“Model distribusinya dibangun secara berjenjang. Stok Poin Warung Pangan sebagai jaringan Tier 1 berperan sebagai titik layanan dan distribusi, sedangkan Mitra Warung Pangan sebagai Tier 2 mendekatkan produk kepada konsumen,” jelasnya.
Adapun platform ini menyediakan 12 jenis produk pangan pokok, termasuk minyak goreng premium, beras premium, serta gula. Pelaksanaannya dikawal langsung oleh dua anak perusahaan ID FOOD, yakni PT Perusahaan Perdagangan Indonesia (Persero) dan PT Rajawali Nusindo.

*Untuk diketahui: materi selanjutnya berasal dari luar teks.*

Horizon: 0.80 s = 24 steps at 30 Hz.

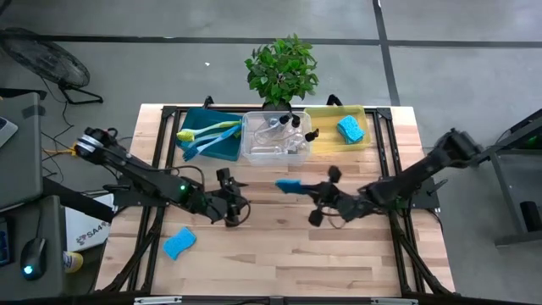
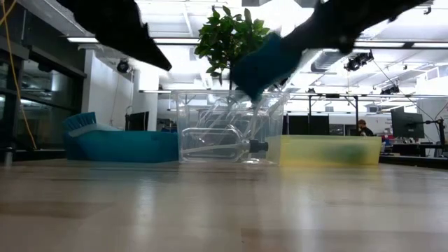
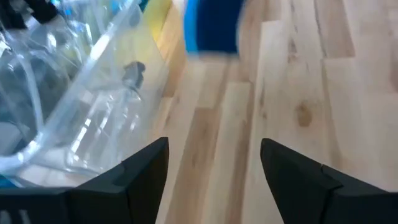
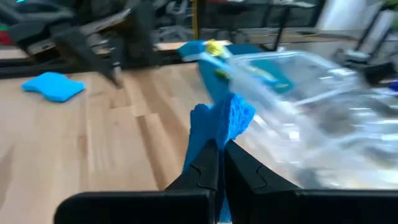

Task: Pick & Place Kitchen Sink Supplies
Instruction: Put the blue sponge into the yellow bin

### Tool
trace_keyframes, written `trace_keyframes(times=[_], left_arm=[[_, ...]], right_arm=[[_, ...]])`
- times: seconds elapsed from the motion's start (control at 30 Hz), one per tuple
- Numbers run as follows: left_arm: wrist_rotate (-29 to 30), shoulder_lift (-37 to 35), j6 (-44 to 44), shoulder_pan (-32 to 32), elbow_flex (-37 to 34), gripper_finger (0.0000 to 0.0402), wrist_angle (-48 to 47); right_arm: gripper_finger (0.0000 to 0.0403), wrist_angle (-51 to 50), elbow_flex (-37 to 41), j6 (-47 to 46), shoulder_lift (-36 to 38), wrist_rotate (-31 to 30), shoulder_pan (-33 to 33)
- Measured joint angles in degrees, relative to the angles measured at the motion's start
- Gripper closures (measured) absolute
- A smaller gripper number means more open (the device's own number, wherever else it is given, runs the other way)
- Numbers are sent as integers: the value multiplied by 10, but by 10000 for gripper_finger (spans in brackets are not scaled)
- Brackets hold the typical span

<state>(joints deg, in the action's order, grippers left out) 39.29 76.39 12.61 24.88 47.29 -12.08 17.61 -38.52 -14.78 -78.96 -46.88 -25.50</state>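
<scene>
Blue sponge (image 4: 221, 124) pinched in right tool (image 4: 219, 163) | bottles (image 3: 56, 93) blurred in clear bin (image 3: 93, 81)

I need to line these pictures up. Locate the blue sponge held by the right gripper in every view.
High view: held blue sponge mid-table, just in front of the clear bin.
Low view: dark blue shape top centre, above the bin.
Left wrist view: blue blur at the top edge.
Right wrist view: pinched in the right gripper, centre.
Shared landmark: the clear bin.
</scene>
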Motion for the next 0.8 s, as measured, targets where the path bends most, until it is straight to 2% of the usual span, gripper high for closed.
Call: trace_keyframes(times=[0.23, 0.43, 0.53, 0.7, 0.8], left_arm=[[-12, -18, 50, 5, -1, 167, -62], [30, -17, 62, 35, -1, 177, -79], [48, -17, 68, 45, -1, 183, -82], [29, -17, 63, 44, -1, 189, -70], [12, -17, 28, 44, -1, 191, -25]], right_arm=[[403, -180, 0, -53, 130, -146, -87], [403, -282, 0, -81, 206, -247, -146], [403, -298, 0, -69, 229, -269, -152], [403, -298, 0, -19, 247, -297, -144], [402, -298, 0, 5, 255, -302, -134]])
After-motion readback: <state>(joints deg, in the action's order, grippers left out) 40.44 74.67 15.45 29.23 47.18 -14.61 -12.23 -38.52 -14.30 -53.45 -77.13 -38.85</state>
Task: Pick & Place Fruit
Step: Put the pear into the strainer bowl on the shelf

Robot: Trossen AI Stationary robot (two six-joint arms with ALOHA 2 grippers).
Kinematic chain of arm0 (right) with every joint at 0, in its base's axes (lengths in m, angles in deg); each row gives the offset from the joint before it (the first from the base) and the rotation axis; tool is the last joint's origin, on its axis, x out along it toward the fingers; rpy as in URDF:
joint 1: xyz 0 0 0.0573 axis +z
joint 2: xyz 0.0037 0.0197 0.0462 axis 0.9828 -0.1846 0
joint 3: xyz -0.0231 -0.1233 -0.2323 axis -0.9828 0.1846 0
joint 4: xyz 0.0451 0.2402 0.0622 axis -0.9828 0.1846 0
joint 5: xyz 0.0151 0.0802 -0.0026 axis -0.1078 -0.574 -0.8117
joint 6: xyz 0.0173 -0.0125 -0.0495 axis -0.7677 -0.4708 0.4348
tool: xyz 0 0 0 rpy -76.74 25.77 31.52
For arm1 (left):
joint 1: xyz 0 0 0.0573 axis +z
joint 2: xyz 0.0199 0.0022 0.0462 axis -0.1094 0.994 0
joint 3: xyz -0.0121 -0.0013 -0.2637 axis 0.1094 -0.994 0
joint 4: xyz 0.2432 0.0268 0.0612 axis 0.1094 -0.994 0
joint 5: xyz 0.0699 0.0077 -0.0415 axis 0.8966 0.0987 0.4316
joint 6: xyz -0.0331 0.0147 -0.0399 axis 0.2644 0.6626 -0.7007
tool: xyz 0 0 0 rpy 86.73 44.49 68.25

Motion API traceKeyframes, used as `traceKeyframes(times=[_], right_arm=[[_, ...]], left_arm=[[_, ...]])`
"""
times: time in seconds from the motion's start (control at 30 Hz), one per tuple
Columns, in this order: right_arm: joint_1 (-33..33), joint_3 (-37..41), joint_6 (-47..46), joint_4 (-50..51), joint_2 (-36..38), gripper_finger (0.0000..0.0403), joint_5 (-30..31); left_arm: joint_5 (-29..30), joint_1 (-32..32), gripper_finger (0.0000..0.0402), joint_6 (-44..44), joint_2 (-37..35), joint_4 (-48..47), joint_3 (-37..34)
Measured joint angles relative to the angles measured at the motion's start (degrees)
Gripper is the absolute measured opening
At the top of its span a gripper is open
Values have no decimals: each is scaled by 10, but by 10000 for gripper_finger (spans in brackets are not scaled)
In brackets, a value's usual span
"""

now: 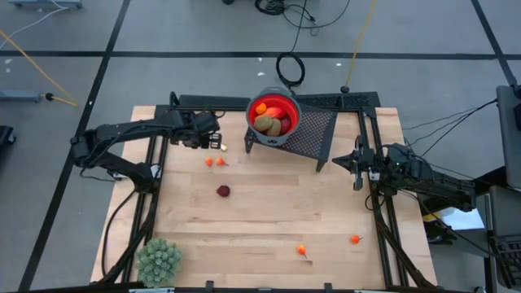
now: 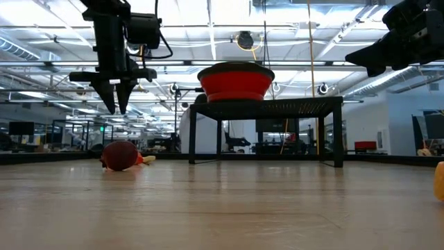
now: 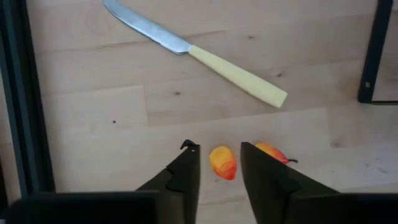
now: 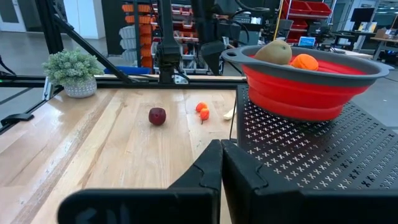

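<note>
Fruit is found in 2 places: in the red bowl [image 1: 275, 114] and loose on the wooden table [image 1: 260, 220]. The left gripper [image 3: 219, 163] is seen with its 2 fingers [image 3: 186, 171] parted and nothing clamped between them; 1 small orange piece [image 3: 223, 163] is framed in the gap on the table below, and a 2nd orange piece [image 3: 272, 152] lies just beside it, partly hidden by a finger. In the low view this gripper [image 2: 118, 101] hangs above the table, fingertips pointed down. On the high view's clock face, with the table's middle as centre, the left gripper [image 1: 213, 142] is placed at about 10 o'clock, with the 2 orange pieces [image 1: 214, 161] just beside it toward the centre. A knife [image 3: 199, 55] with a pale yellow handle lies flat near them. A dark red round fruit [image 1: 223, 191] is set close to the centre. 2 more orange pieces [image 1: 328, 244] lie at about 5 o'clock. The bowl, at 12 o'clock, is raised on a black perforated stand [image 1: 313, 134]; 2 brown kiwi-like ovals [image 1: 269, 124] and orange-red fruit [image 1: 262, 107] are held in it. The right gripper [image 4: 221, 163] is shown pressed together and empty, at about 3 o'clock [image 1: 356, 163], beside the stand. A pale green spiky plant ball [image 1: 159, 260] is seated at 7 o'clock.
</note>
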Motion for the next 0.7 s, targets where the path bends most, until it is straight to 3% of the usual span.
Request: traceKeyframes(times=[0.17,0.37,0.53,0.7], right_arm=[[0,0,0,0,0,0,0],[0,0,0,0,0,0,0],[0,0,0,0,0,0,0],[0,0,0,0,0,0,0]], left_arm=[[-9,10,179,-10,0,11,-7],[-75,21,237,-45,0,109,-86],[-98,18,260,-59,0,169,-129],[-97,15,264,-76,0,168,-144]])
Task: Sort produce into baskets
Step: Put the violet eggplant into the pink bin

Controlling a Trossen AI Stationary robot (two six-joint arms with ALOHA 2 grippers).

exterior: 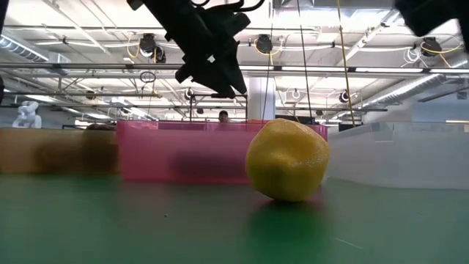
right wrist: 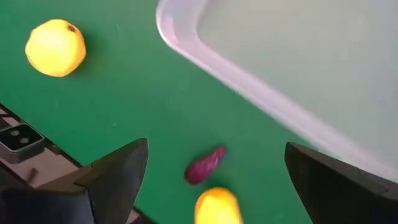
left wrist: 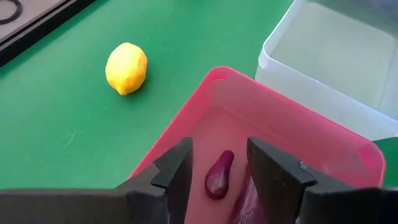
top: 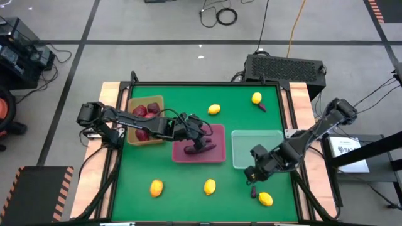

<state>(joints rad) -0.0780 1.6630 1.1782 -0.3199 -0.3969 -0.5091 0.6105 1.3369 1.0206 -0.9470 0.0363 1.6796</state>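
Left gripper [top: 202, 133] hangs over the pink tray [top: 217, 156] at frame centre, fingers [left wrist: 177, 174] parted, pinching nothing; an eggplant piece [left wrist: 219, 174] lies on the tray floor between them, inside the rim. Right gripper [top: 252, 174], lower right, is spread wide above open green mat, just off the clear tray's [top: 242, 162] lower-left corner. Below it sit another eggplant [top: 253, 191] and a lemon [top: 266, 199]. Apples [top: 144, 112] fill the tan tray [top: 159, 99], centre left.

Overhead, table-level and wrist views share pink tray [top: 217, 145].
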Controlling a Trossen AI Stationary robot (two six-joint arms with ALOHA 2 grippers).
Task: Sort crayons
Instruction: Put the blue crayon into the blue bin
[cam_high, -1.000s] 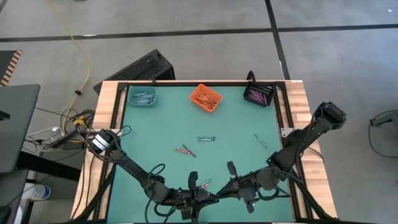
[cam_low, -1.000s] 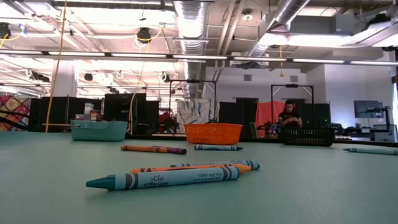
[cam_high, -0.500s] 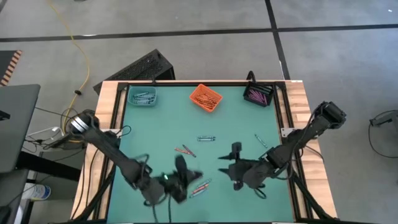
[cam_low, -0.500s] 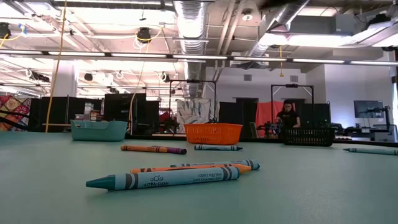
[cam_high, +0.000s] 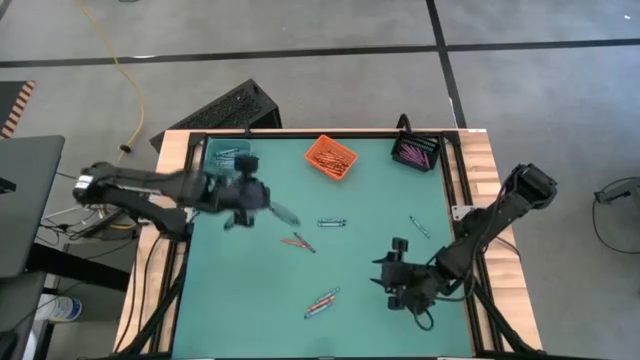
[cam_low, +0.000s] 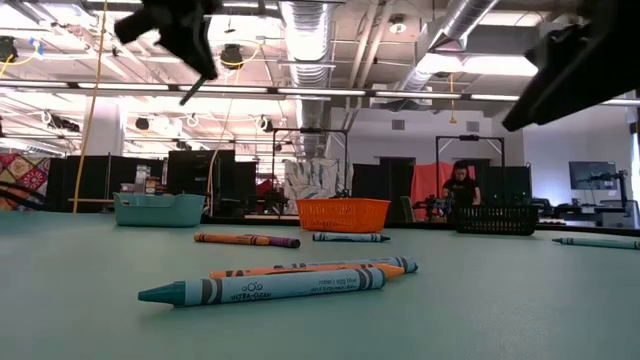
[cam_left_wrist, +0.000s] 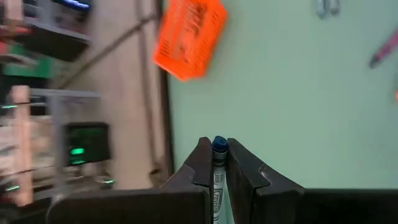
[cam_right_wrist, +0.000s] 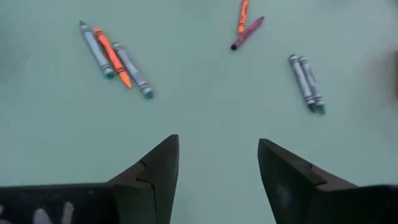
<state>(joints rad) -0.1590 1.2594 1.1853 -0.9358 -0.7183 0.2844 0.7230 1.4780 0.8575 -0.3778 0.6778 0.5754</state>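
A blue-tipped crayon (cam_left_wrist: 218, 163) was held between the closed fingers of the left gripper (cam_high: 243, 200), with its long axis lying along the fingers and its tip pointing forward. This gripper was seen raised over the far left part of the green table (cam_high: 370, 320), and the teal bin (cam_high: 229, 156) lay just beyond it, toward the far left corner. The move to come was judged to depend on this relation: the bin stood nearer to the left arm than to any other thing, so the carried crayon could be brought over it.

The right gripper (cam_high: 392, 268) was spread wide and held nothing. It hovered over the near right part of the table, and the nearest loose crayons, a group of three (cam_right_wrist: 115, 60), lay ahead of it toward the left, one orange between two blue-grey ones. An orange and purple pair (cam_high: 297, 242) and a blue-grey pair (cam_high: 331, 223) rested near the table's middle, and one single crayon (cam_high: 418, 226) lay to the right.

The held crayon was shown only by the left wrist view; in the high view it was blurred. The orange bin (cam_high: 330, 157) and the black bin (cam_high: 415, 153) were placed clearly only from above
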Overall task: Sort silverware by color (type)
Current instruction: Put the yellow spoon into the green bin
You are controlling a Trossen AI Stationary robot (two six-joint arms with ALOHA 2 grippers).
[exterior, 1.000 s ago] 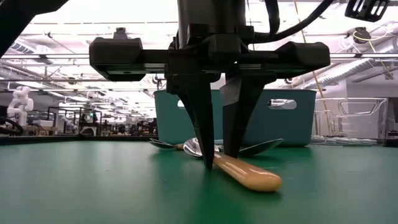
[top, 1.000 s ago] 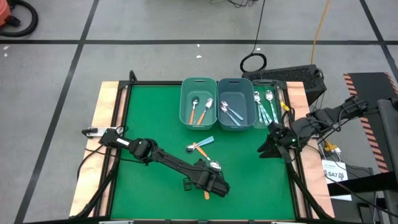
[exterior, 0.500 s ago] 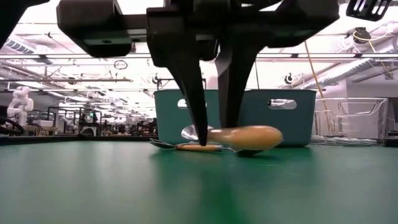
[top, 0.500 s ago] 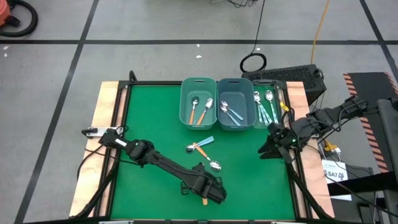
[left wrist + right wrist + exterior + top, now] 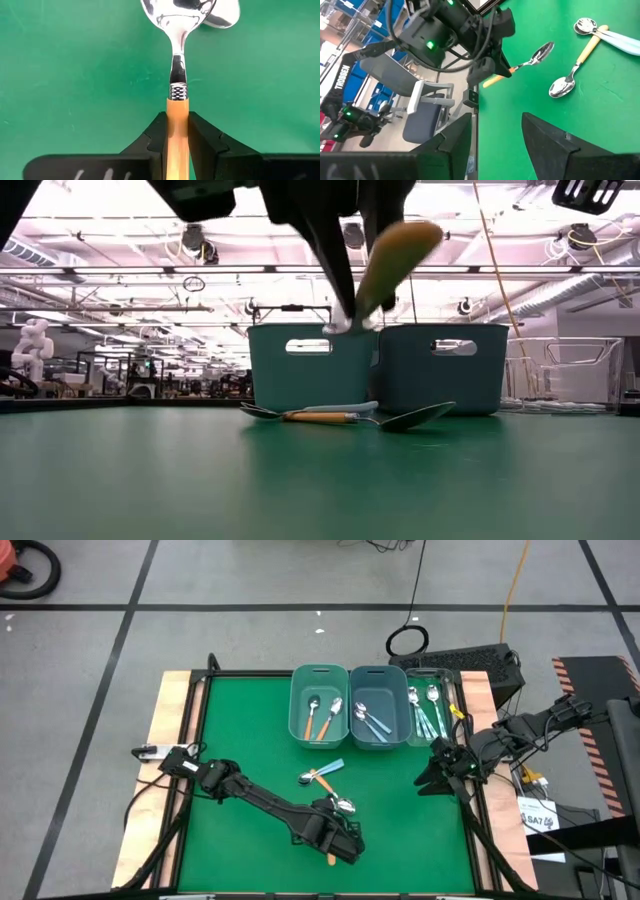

Lebih lanjut, Ghimoyo menegaskan soal seluruh transaksi dalam ekosistem ini akan menghasilkan data riil yang menjadi aset strategis perusahaan. Data tersebut nantinya digunakan untuk memetakan pola permintaan, menentukan skala prioritas produk, serta mengidentifikasi wilayah yang membutuhkan intervensi pasokan.
“Data transaksi dan pergerakan produk akan digunakan untuk membaca pola permintaan, menentukan produk prioritas, dan mengidentifikasi wilayah yang memerlukan penguatan pasokan," tutur Ghimoyo.